We have never thought that level design can be so hard to balance. As first time game designers, object placement and enemy positioning is vital. Defining difficulty also signify player retainability. After a few reads and topics about level design, we have listed our takes and approach on monster or enemy placements.
These are monsters that teaches game mechanics. This monsters are predominant in the begining of the game, but it can also appear on the later part if new game mechanics are introduced. These monsters are helpful since they clearly demonstrate the effects of the new mechanics.
These are weak monsters that help users practice the game mechanics. It is not as obvious as mechanic monsters but likewise it is a small fry for users to enjoy killing.
The mechanic test. These type of monsters test user and is usually placed in the end of each level or region.
Unpredictable monsters are risky and double edged. Although it introduce variety it also presents unpredictability.
A difficult monster doesn't mean a challenging game. This is one of our common mistake, we believed that puting hard monsters can put some flavor or interest in our game. It is not how difficult the monster is but how we make players perform our game mechanics.
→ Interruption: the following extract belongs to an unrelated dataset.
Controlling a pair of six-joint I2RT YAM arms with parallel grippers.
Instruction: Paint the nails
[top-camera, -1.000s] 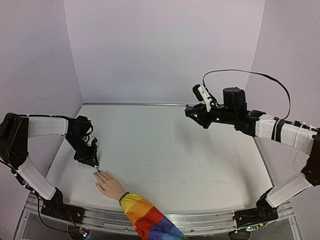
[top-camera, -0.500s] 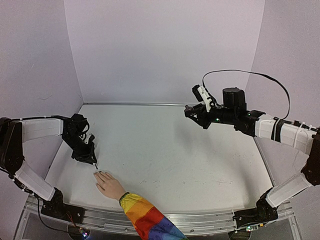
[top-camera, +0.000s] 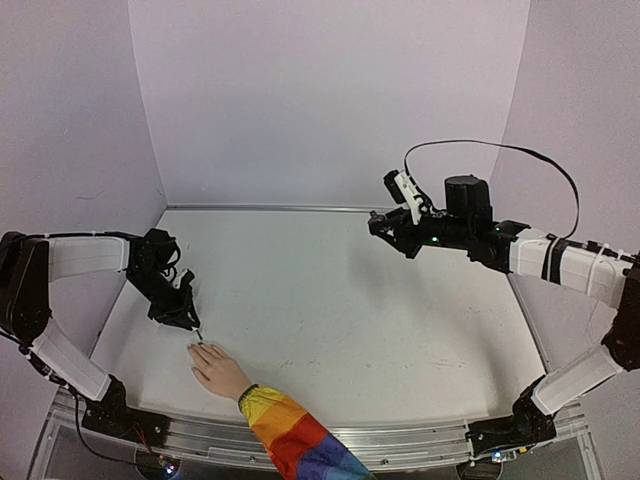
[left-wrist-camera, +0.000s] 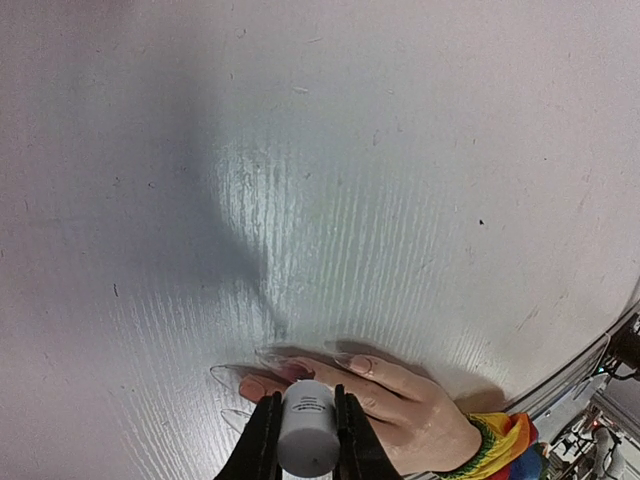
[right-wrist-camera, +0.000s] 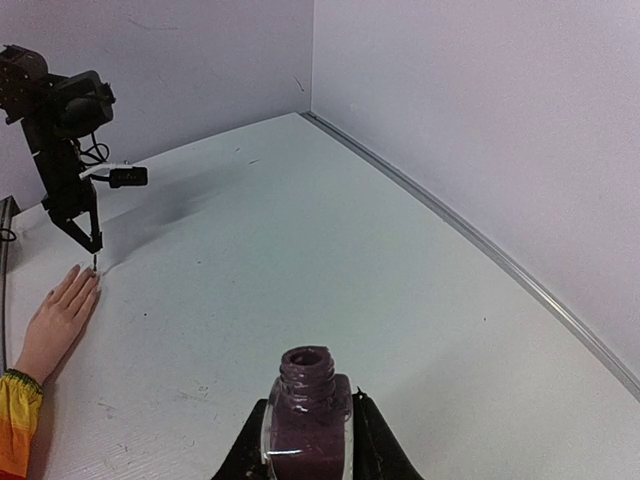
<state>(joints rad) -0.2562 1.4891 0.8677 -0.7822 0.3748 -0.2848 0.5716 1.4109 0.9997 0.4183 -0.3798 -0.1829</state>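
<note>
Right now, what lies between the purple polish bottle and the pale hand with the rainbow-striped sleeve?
Only bare white tabletop, from purple bottle to pale hand, shown in the right wrist view.

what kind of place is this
Likely a robot lab test booth, not a salon: plain lilac walls close in a white table, where the right pincer holds an open polish bottle and a rainbow-sleeved hand lies.

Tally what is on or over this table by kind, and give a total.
Grippers: 2 (left gripper, right gripper)
polish bottle: 1
brush cap: 1
hand: 1
Total: 5
</note>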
Placement tells the pacing. Developers can calculate or predict the player's engagement through a properly designed monster placement. Being able to predict the players interaction is vital to maintain player retainability.
A boss monster is a test of mechanics. The position of the boss monster is at the end of each level to test the player's understanding of that mechanics introduced or is availble in such area.
Know your engagement area. Ensure that you have control on the area that the player and the character interacts. This reduces the risk of unexpected bugs due to behaviour glitches.